▸ To do
Give again, word for word, every line below from the one that has "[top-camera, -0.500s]" through the one that has "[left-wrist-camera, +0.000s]", both included, and no others.

########################################

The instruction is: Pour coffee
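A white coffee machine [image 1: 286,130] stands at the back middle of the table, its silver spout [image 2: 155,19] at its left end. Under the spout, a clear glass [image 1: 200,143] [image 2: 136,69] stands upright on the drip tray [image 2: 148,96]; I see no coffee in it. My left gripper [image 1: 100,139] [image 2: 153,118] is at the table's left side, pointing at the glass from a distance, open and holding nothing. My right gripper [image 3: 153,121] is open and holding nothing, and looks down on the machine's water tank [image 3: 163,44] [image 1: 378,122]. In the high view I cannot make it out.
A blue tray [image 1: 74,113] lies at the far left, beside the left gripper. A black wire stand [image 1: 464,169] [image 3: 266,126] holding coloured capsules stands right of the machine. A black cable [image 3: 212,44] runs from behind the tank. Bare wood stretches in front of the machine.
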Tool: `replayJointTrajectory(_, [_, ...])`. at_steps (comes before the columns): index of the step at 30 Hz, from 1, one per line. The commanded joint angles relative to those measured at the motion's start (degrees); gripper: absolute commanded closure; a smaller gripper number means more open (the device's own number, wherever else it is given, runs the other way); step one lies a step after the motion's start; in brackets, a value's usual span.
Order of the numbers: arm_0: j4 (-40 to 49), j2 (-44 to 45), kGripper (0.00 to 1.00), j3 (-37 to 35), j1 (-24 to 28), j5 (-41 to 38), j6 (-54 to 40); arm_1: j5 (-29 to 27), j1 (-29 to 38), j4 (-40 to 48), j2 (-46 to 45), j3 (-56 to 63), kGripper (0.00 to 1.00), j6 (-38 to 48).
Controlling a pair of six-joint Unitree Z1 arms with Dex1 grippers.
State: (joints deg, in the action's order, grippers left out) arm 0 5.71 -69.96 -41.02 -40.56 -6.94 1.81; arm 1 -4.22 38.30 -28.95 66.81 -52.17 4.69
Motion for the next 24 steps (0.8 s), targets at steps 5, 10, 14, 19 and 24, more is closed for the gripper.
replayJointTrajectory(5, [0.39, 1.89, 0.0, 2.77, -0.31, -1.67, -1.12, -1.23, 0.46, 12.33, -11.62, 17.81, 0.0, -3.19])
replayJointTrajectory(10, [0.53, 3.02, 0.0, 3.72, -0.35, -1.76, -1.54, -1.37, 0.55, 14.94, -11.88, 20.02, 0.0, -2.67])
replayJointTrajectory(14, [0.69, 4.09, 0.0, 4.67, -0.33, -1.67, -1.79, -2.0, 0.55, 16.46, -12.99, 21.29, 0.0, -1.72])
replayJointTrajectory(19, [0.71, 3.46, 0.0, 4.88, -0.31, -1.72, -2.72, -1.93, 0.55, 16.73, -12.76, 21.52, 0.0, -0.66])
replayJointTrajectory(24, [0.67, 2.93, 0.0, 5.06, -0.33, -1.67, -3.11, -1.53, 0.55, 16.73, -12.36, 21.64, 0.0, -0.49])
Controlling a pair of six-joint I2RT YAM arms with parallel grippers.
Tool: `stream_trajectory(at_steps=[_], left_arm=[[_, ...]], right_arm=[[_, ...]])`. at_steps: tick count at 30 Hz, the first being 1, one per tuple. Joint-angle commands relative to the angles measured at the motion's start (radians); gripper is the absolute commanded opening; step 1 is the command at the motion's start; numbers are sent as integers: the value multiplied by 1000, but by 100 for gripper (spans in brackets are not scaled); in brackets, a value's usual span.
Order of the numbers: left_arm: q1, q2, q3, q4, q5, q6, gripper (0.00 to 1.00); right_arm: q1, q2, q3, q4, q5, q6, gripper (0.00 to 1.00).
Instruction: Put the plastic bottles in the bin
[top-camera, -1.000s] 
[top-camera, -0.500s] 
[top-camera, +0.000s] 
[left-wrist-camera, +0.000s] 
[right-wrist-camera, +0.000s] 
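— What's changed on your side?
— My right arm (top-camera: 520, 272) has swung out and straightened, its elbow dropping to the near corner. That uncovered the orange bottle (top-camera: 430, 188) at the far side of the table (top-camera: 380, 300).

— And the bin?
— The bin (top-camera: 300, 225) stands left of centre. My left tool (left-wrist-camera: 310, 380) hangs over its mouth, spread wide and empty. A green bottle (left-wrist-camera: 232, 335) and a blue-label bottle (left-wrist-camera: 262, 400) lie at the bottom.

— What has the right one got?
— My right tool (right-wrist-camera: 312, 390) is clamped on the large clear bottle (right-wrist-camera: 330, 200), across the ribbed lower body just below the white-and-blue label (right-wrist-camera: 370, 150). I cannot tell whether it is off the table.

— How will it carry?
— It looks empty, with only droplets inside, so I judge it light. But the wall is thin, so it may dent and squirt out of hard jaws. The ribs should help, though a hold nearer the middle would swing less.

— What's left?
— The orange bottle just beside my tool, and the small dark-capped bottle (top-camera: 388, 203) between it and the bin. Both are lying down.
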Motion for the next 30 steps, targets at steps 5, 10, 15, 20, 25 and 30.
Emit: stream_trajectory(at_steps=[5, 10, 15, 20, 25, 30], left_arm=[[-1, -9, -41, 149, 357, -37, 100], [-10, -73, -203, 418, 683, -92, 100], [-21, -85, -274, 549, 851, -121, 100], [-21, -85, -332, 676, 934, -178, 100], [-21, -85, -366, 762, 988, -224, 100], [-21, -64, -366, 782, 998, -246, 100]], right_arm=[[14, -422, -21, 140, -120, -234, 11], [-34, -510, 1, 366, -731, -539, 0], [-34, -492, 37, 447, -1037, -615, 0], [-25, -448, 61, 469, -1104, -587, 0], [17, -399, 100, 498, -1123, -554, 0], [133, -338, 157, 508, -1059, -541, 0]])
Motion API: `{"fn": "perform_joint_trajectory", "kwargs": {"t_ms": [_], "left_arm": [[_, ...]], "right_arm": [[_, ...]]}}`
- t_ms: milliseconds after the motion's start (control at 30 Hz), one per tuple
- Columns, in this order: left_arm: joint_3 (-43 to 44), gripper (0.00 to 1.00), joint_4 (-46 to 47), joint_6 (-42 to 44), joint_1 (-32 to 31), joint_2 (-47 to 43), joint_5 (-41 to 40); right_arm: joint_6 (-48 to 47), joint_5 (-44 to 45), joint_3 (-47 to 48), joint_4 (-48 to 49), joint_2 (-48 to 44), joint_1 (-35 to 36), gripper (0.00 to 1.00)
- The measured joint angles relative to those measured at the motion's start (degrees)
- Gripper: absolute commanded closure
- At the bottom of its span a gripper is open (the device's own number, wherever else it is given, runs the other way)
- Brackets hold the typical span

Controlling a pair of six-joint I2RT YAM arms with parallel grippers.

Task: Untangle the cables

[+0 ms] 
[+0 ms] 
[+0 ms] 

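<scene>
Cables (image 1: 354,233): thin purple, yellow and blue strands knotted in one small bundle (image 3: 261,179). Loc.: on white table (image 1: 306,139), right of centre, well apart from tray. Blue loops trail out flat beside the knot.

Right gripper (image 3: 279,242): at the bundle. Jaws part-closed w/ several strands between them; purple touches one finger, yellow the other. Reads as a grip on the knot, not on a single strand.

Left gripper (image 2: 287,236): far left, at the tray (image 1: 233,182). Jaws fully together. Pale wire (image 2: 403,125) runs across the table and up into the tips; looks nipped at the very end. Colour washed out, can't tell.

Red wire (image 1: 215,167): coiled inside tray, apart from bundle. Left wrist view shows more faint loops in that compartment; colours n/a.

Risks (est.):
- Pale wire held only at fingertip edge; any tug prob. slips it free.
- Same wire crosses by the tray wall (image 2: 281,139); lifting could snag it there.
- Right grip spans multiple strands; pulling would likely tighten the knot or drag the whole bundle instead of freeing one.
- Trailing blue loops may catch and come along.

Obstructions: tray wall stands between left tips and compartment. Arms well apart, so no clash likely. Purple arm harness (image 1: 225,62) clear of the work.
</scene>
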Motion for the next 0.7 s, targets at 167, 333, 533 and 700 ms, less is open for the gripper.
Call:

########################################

▸ Result of this exercise
[top-camera, -0.500s] 
[top-camera, +0.000s] 
[left-wrist-camera, +0.000s] 

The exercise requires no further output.